Posted by Todd Henderson on September 19, 2010

I’m ready to move on from this debate about taxes, especially given the overwhelmingly negative response my post generated. But now comes an attack by a Nobel-prize-winning economist. See here. With respect to Prof. Krugman, I’m feeling more confident I’m correct after seeing he is with the dissenters on this.

Putting aside the false claims he makes (e.g., that I make $450,000 per year) that I’ve already pointed out, the dear professor says I’m engaging in self-pity and am “a sorry-for-myself person” because I might pay about 2 percent more of my income next year in taxes. This was not the point of my post. Some observations:

First, two percent of $450,000 (again, not even close to our income on the high side) is nearly $10,000. That is real money. Not so much relative to gross income, but it is relative to income after taxes, housing, food, debt, and other fixed costs. If about 50% of my income goes to taxes, 30% to housing, and 15% to other fixed costs, then 2% of my gross income is about 50% of my disposable income. So why doesn’t Prof. Krugman say that I’m a whiny loser because I’m complaining that the government needs 50% of the money I spend each month, on things like art camps? It may be that some of the decisions I made that led to these fixed costs were mistakes, but there will be a real impact from this increase in my tax burden. I’ve not seen any critic point out why my Polish-American house cleaner would be better off getting handouts from the government than earning her wage cleaning our house.

Second, I stipulated that I would be happy to pay about $1000 per month more in taxes (way more than 2 percent of my actual income) if I believed that government would spend the money wisely. Doesn’t sound like self pity to me.

Third, my original post was about the practical impact of taxes on people declared to be so rich as to not face real tradeoffs from the increases. The best taxes are ones that people don’t notice. (Putting aside Pigovian taxes designed to influence behavior.) Although rich by most measures, our family will feel the loss of $1000 per month. Again, I’d be more than fine with this if I believed that this money would be put to excellent use. I’ve seen no evidence it will.

Fourth, notice the perversity of this argument from Prof.

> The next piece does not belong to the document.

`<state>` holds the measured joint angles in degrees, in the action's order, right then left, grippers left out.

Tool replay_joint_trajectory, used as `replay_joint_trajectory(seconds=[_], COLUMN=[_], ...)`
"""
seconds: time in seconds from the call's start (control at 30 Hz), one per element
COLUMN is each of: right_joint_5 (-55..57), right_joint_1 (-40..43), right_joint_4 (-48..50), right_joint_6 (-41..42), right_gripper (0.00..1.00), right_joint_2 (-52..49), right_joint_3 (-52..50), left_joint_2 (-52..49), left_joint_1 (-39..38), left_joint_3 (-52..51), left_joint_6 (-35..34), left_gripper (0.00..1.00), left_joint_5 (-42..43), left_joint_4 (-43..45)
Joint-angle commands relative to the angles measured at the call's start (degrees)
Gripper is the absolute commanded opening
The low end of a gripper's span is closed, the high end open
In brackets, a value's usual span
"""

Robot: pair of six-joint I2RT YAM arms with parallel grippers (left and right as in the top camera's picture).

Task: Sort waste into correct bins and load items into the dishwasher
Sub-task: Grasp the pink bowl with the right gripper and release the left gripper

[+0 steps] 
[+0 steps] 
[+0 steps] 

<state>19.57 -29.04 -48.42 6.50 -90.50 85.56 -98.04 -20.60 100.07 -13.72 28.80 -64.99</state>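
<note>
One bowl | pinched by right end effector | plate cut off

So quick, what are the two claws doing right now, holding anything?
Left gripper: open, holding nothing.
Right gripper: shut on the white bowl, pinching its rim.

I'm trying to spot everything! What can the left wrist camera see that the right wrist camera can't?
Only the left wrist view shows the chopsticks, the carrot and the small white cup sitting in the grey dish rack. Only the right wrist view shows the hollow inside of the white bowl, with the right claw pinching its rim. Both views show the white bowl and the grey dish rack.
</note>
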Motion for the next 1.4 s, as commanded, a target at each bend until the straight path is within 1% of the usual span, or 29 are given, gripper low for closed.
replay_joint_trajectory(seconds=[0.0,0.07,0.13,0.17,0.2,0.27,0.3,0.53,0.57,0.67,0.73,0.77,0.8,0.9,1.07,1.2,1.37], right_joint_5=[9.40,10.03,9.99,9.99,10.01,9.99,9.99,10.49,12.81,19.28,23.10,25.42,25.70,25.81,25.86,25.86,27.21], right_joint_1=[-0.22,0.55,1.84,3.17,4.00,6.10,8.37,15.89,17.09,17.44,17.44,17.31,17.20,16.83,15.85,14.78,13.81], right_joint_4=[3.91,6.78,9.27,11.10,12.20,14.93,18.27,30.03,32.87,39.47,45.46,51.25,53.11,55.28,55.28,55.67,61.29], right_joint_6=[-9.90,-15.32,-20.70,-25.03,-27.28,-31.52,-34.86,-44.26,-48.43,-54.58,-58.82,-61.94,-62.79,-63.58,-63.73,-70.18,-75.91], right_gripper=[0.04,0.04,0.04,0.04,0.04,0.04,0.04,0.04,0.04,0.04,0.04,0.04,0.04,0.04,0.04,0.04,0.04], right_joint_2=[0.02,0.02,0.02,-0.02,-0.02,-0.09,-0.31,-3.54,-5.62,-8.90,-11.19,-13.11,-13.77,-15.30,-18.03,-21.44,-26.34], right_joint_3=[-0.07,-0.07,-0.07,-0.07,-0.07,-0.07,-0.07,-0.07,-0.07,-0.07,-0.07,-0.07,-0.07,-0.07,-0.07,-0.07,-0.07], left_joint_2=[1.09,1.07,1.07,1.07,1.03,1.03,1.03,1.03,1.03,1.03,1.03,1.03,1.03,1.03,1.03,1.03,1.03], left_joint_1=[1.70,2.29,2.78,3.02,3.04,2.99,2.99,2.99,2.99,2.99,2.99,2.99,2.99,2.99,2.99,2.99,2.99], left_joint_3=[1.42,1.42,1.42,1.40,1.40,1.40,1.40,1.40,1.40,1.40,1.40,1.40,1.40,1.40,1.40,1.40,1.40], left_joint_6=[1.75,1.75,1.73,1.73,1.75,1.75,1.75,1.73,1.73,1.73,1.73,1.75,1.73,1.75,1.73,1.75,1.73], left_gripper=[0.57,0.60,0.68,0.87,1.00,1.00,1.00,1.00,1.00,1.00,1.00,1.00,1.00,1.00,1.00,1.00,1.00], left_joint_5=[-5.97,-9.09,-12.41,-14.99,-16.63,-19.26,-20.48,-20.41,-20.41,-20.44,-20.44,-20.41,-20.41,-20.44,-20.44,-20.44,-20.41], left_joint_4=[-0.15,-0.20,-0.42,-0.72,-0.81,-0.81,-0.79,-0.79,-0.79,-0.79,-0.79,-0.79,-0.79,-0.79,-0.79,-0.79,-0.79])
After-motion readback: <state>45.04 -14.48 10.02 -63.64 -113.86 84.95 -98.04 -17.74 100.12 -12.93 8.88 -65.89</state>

Krugman. So long as we are taking just a bit of your money, you shouldn’t complain. If a thief steals 2 percent of my income, I will really care. If instead, I’m asking to contribute 2 percent of my income to a worthy cause, then I might cheer. (We gave nearly that much to charity last year.) So the question isn’t really about percentages but about efficacy, which was the point of my post. This was lost on all the class warriors out there who only see what they don’t have but want, and want to use the threat of force to take it.

Fifth, lost in all of this is the impact of increased taxes on the work-leisure tradeoff. As marginal taxes rise, so does the disincentive to work. I’m asked with some frequency to write, consult, or testify, and when I do, I face the question of whether the effort and time is worth it. I can choose to watch the Steelers or help a hedge fund with a corporate law question. The higher my marginal taxes, the more likely I am to choose the former. This is a losing proposition from a social welfare perspective, no matter what you think of the quality of my advice or the role of hedge funds.